Pendekatan hyperlocal yang diterapkan oleh OMG Indonesia menjadi pembeda utama lainnya. Mereka menerapkan variasi kreatif yang disesuaikan dengan lokasi dan kombinasi media regional yang didasarkan pada informasi pasar lokal. OMG Indonesia juga telah mengembangkan playbook internal khusus untuk menargetkan kota-kota sekunder, di mana adopsi digital semakin pesat. "Ini memastikan relevansi merek meluas jauh di luar Jakarta," tutur Rohan.
Advertisement
Tim yang Siap Menghadapi Perubahan Ekosistem Media di Indonesia
Rohan menekankan pentingnya menciptakan talenta yang adaptif dan memiliki kemampuan digital. OMG Indonesia menempatkan prioritas pada pembentukan tim yang gesit dan siap menghadapi tantangan masa depan. Dengan meningkatnya penggunaan Kecerdasan Buatan (AI), fokus OMG Indonesia adalah pada pengembangan talenta yang mampu mengintegrasikan otomatisasi dalam rutinitas kerja sehari-hari, sehingga dapat meningkatkan kinerja dan efisiensi perencanaan. Rohan juga mencatat bahwa dengan adanya perilaku media baru, OMG Indonesia berinvestasi dalam kemampuan pemahaman data, strategi konten, commerce media, serta keterampilan spesifik platform.
Lebih lanjut, OMG Indonesia meningkatkan keterampilan dalam segmentasi audiens, penceritaan yang berorientasi pada hasil, perencanaan media ritel, dan aktivasi yang ditargetkan secara geografis. "Pendekatan kami adalah memadukan pemikiran strategis dengan penguasaan platform secara langsung (hands-on platform mastery), memungkinkan tim untuk memberikan dampak dari perencanaan hingga eksekusi," ungkap Rohan Mahajan. Dengan pertanyaan mengenai masa depan lanskap media dan pemasaran di Indonesia, Rohan percaya bahwa kombinasi antara commerce, konten, dan komunitas akan menjadi inti perkembangan selanjutnya.
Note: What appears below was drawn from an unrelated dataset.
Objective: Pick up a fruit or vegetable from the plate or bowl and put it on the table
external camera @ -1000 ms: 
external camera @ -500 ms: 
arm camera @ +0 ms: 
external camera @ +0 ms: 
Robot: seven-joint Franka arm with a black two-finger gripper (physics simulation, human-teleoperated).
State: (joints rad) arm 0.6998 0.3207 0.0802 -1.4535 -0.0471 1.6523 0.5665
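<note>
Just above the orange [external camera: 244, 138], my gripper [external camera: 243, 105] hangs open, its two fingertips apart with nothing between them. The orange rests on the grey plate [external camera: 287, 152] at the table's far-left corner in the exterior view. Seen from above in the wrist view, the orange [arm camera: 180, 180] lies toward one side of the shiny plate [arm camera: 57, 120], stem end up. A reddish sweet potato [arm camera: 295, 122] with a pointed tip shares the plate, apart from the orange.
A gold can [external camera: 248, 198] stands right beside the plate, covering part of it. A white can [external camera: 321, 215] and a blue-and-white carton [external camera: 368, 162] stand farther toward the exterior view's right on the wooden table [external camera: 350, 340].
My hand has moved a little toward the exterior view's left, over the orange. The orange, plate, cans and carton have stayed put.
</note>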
Rohan Mahajan mencatat bahwa dengan munculnya platform seperti Grab, Gojek, Traveloka, Shopee, dan Lazada yang berkembang menjadi ekosistem media, lanskap pemasaran Indonesia mengalami pergeseran menuju integrasi yang lebih erat antara commerce, konten, dan komunitas. "Bagi merek, ini berarti perencanaan untuk konversi dari titik kontak pertama (first touchpoint)---seringkali di dalam aplikasi yang sama," jelasnya. Ia juga menambahkan bahwa AI mempercepat proses personalisasi, sementara meningkatnya ekspektasi privasi data menuntut praktik pemasaran yang lebih bertanggung jawab.
Untuk mempersiapkan diri menghadapi perubahan ini, OMG Indonesia fokus pada pengembangan strategi connected commerce, kemampuan AI dan data, serta penerapan kerangka konten modular. "Kami juga meningkatkan kemampuan talenta agar dapat berpikir dalam perjalanan full-funnel, didefinisikan sebagai seluruh tahapan perjalanan konsumen, dan bertindak dengan agilitas yang lebih besar, membantu klien kami tidak hanya mengikuti perubahan tetapi juga memimpinnya," ujar Rohan Mahajan. Selain itu, OMG Indonesia bekerja sama dengan platform untuk tetap berada di garis depan inovasi produk dan memastikan klien mendapatkan manfaat dari 'early access' serta wawasan yang berharga.
"Seiring dengan semakin dinamisnya lanskap, adaptabilitas dan eksperimen akan menjadi kunci untuk membuka pertumbuhan," tutup Rohan Mahajan.